> Input material
++++++

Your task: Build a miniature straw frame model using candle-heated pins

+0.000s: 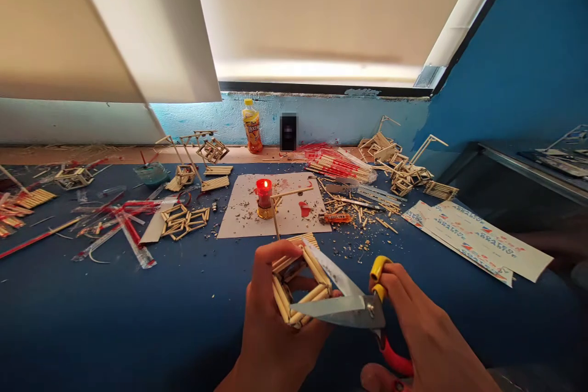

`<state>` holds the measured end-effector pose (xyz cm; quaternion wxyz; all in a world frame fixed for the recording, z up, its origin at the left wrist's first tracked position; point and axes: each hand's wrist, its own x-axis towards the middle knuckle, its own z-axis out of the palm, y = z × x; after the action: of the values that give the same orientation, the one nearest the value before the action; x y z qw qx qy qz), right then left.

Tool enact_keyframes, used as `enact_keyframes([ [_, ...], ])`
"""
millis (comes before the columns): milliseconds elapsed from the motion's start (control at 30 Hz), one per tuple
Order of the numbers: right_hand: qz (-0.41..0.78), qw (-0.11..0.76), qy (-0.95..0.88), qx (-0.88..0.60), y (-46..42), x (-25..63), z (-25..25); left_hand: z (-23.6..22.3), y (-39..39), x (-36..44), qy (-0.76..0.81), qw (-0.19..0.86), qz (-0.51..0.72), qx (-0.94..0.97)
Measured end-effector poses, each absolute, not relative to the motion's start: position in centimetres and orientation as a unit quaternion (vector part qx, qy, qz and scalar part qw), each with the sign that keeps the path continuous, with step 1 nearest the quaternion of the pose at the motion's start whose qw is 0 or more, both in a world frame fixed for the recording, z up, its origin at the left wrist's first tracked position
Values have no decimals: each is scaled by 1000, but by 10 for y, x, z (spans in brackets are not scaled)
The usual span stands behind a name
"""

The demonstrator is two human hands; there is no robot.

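My left hand point(266, 324) is wrapped round a small frame built of wooden sticks point(296, 285), held low in front of me. My right hand point(420, 331) grips scissors point(342, 306) with yellow and red handles. Their blades are spread apart around one stick at the frame's right side. Just beyond, a lit red candle point(263, 193) stands on a pale sheet of card point(239, 214), with a thin stick leaning beside it.
The blue table point(138, 318) holds stick frames point(184, 220), loose sticks and red-striped wrappers point(128, 233) at left, a stick bundle point(337, 164) and more frames point(404, 177) at right, printed paper strips point(478, 242), an orange bottle point(252, 127) and a black box point(288, 132) by the wall.
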<state>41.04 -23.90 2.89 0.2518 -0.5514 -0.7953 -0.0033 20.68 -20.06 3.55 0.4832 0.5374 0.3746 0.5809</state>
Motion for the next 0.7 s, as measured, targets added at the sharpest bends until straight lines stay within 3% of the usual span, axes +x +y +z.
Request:
enact_keyframes([
  [400, -80, 250, -799, -541, -235, 410, 24, 32, -200, 209, 323, 467, 605, 559],
  [700, -94, 268, -787, -547, -240, 416, 20, 31, -204, 212, 380, 443, 607, 540],
])
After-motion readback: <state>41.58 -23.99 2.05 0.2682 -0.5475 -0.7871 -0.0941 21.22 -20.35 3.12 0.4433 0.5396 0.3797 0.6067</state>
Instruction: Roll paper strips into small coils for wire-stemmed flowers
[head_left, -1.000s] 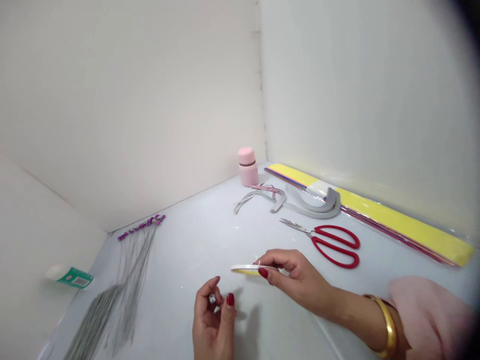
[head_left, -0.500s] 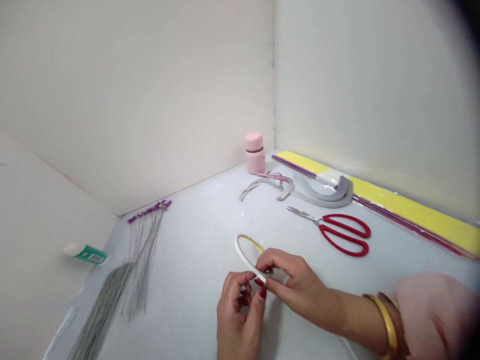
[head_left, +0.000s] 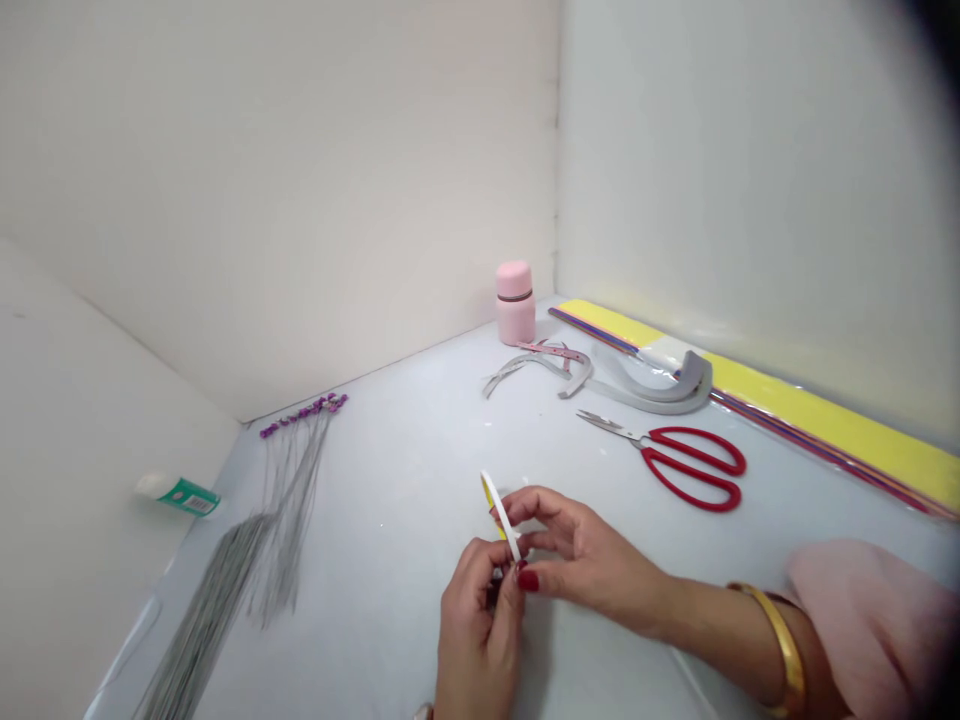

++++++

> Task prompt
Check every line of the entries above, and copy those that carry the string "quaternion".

> Task solution
`<state>` holds the measured end-effector pose (xyz cm; quaternion wxyz; all in a world frame fixed for the recording, z up, its origin at the left wrist's first tracked position; point and axes: each hand's wrist, its own x-axis towards the middle knuckle, its own z-axis out of the palm, y = z × x; after the action: of the values that give the same orientation, the one nearest the value before the action; x y z qw qx qy qz), right then left.
Measured end-effector poses, each absolute, not relative to the motion's start: position in centimetres and orientation as a unit quaternion (vector part qx, qy, qz and scalar part qw), each with the sign that keeps the path continuous, with step 1 nearest the quaternion of the pose at the motion's start whose qw is 0 or more, both in a world frame fixed for the recording, z up, its origin at the left wrist's first tracked position

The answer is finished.